Section: Arts

UCB touring company takes improv to the Hill

On Friday, Feb. 3, a touring company from renowned New York City-based comedy group Upright Citizens Brigade (UCB), performed improv comedy at Rosse Hall.

The four performers — Lily Du, Caitlin Erin Puckett, Rekha Shankar and Lui Vega — began the show with crowdwork, asking the audience about Kenyon and its various quirks. They selected one audience member to interview on stage, questioning Samantha Leder ’17 about a ghost in her dorm room and other aspects of her life at Kenyon. Using the Kenyon-specific references they had gathered, the group performed long-form improv. Topics included the Archon Society, Kenyon hauntings, Allison Janney ’82 and marijuana. The group especially made fun of Peirce Pub and its supposed inferiority to the recently razed Gambier Grill — commonly called the Cove.

This Kenyon-specific feeling was one of UCB’s primary goals for the performance, which was sponsored by Social Board.

“We want [the audience] to see us be able to use parts of their school and see that incorporated into a show,” Lily Du said in an interview with the Collegian. “We want it to feel personalized to them.”

Shows at Upright Citizens Brigade’s comedy club in New York  City are very different. “The majority of crowds we have in New York are probably other improvisers and improv students so there is a huge difference,” Puckett said.

The Upright Citizen’s Brigade comedy troupe began in 1990 in Chicago and later relocated to New York City; the group has also expanded  to Los Angeles. Original members include comedians Amy Poehler and Matt Walsh.

The performers who came to Kenyon seemed excited to be touring together. “I think there’s something to going out to perform the thing you love in places you’ve never been.
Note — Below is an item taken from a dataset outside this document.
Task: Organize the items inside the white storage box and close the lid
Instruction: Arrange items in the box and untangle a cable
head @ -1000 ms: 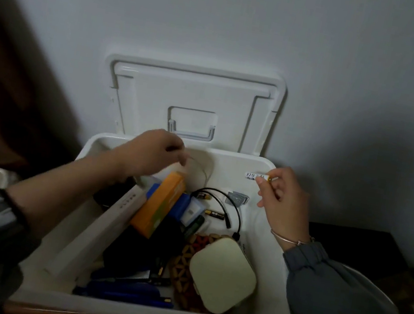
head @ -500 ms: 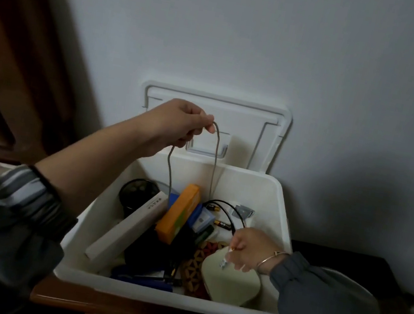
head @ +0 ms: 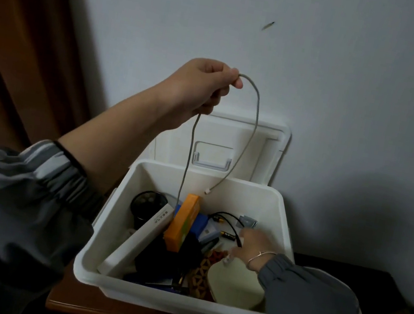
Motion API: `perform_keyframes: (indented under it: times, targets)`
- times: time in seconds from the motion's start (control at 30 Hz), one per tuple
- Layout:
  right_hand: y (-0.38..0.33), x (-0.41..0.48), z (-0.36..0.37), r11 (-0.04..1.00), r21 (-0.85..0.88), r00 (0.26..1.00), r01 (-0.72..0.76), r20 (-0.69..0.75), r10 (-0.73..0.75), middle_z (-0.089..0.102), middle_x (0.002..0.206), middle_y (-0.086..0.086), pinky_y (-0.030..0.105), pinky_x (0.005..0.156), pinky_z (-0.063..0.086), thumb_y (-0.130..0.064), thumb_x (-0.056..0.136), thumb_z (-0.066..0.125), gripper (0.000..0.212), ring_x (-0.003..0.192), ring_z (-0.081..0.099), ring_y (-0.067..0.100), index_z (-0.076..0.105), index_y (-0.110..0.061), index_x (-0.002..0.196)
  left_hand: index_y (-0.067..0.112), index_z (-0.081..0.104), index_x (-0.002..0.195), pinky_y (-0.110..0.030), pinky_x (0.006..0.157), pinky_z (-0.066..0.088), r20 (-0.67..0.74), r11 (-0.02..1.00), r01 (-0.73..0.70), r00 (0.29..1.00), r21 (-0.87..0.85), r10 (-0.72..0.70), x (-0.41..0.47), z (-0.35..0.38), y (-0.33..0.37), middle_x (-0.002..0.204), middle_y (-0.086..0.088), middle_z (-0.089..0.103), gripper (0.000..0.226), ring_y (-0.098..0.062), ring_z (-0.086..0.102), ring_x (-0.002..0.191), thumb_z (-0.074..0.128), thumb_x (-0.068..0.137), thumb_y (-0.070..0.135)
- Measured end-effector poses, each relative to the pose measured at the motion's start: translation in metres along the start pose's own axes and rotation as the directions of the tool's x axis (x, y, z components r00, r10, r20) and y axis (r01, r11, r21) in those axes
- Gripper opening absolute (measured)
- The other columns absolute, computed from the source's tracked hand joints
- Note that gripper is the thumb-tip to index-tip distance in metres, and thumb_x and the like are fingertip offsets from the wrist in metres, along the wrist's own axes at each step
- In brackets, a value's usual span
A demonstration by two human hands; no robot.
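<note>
The white storage box [head: 174,303] stands open, and its lid [head: 262,150] leans back against the wall. My left hand [head: 202,84] is raised well above the box and grips a grey cable [head: 258,105]. The cable loops over my fingers. One end with a white plug hangs free over the box; the other strand drops down behind the orange box [head: 184,222]. My right hand [head: 251,245] is low inside the box by the cream case [head: 236,283] and a battery [head: 228,235]. It is blurred, so its grip is unclear.
Inside the box also lie a long white carton [head: 141,239], a black cup [head: 146,204], a black cable [head: 228,216] and a patterned wooden piece [head: 200,272]. The box sits on a brown wooden stand [head: 81,298]. A brown wooden panel [head: 13,39] is at the left.
My left hand has lifted the grey cable up out of the box, high above the lid. My right hand came down from the back rim into the box near the cream case.
</note>
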State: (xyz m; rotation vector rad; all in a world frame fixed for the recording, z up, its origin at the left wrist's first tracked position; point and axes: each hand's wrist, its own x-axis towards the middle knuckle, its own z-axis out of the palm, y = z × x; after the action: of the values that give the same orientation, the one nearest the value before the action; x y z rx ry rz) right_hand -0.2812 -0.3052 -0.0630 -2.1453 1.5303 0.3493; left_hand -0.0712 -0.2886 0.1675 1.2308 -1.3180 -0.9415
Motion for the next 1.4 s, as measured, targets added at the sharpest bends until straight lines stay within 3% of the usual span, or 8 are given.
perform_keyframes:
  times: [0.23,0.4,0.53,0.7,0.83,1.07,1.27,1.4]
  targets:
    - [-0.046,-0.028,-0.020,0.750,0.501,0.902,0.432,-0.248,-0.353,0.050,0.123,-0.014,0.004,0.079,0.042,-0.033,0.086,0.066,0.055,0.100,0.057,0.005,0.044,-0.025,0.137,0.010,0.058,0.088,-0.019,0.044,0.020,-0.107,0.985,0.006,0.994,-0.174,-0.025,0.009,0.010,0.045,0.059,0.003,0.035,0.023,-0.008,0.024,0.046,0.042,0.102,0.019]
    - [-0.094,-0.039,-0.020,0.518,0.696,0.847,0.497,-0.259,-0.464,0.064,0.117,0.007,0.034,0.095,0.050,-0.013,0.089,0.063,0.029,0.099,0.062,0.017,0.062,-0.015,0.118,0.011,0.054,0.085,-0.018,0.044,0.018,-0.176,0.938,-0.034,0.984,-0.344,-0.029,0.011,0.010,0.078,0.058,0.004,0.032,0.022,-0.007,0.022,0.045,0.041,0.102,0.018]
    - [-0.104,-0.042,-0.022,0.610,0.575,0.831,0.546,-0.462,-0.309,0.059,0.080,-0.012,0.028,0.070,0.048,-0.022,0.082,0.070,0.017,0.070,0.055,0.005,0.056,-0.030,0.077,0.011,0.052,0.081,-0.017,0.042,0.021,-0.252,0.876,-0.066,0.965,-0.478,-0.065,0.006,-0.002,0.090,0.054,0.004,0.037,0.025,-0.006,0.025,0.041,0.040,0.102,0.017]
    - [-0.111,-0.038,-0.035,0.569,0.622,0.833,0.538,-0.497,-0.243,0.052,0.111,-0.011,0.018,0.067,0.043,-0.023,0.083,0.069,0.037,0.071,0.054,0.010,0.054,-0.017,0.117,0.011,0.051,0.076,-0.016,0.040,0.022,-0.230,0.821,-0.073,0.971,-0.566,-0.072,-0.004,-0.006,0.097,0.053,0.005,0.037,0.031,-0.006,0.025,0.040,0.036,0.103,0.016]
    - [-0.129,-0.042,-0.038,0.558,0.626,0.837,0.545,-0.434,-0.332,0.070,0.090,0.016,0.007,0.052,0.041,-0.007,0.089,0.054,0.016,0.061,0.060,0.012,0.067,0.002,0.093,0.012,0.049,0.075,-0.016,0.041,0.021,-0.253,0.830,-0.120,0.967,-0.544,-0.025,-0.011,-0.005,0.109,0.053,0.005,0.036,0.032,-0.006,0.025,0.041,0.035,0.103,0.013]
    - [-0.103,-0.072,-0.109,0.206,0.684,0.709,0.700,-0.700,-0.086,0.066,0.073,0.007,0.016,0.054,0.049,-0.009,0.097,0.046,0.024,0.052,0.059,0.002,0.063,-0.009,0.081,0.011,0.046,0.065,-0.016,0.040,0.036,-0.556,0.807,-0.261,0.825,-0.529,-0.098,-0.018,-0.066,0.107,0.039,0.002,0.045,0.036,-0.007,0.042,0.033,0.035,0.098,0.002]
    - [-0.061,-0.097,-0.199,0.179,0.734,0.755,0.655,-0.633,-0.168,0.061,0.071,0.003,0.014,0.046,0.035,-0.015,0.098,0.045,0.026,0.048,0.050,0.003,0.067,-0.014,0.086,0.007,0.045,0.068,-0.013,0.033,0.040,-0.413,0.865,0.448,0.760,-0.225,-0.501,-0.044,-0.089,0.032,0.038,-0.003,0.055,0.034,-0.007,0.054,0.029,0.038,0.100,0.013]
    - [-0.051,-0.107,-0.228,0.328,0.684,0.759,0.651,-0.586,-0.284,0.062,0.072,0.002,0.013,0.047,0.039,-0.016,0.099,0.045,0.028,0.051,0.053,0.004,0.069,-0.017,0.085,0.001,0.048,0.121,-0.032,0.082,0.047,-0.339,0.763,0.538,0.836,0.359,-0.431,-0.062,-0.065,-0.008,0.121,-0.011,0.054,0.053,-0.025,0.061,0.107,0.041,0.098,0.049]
It’s really exciting and not something I ever anticipated being able to do in my life,” Shankar said.

Kenyon students also seemed to enjoy UCB’s visit, though attendance was not high with only about half of Rosse’s seats filled. “Honestly I expected more people to be in the troupe,” Jessie Griffith ’19 said. “I was a little bit surprised that they were able to do so much with only four people.”

Vega led a small improv workshop a few hours before their main show. The workshop included members of Kenyon’s two improv comedy groups, Fools on the Hill and the Ballpit Whalers. It began with simple exercises to help the improvisers pay attention to one another, then Lui had the Kenyon students perform full scenes. In one scene, Jeffrey Searls ’19 and Kathleen Duffy ’20 — members of Fools on the Hill — played children chopping vegetables while arguing about their parents. Other subjects covered included tiny elephants and enormous ostriches.
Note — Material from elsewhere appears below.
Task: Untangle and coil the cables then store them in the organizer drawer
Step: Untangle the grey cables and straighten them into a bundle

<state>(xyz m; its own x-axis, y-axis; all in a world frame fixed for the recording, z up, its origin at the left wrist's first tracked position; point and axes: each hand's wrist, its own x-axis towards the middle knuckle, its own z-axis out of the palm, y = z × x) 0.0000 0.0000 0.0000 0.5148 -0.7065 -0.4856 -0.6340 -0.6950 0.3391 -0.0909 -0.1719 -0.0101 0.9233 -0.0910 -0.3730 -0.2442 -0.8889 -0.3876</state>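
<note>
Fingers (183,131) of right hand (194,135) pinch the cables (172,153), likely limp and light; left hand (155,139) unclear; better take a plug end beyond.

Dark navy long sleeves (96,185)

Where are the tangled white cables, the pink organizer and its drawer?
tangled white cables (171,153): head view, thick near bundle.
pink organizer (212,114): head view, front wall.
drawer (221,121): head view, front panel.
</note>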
This was the first time the Ballpit Whalers and Fools on the Hill practiced together. Justin Martin ’19, one of the founders of the Ballpit Whalers, appreciated the chance to work with a professional. “Improv scenes have this tendency to become this long train of weird stuff,” Martin said.  “Like it’s not enough for there to be vampires. There have to be, like, French vampires in space on a canoe owned by Frederick Douglass. So being able to condense scenes and focus on the one thing that is tense-filled or unusual or strange or odd about them is great.”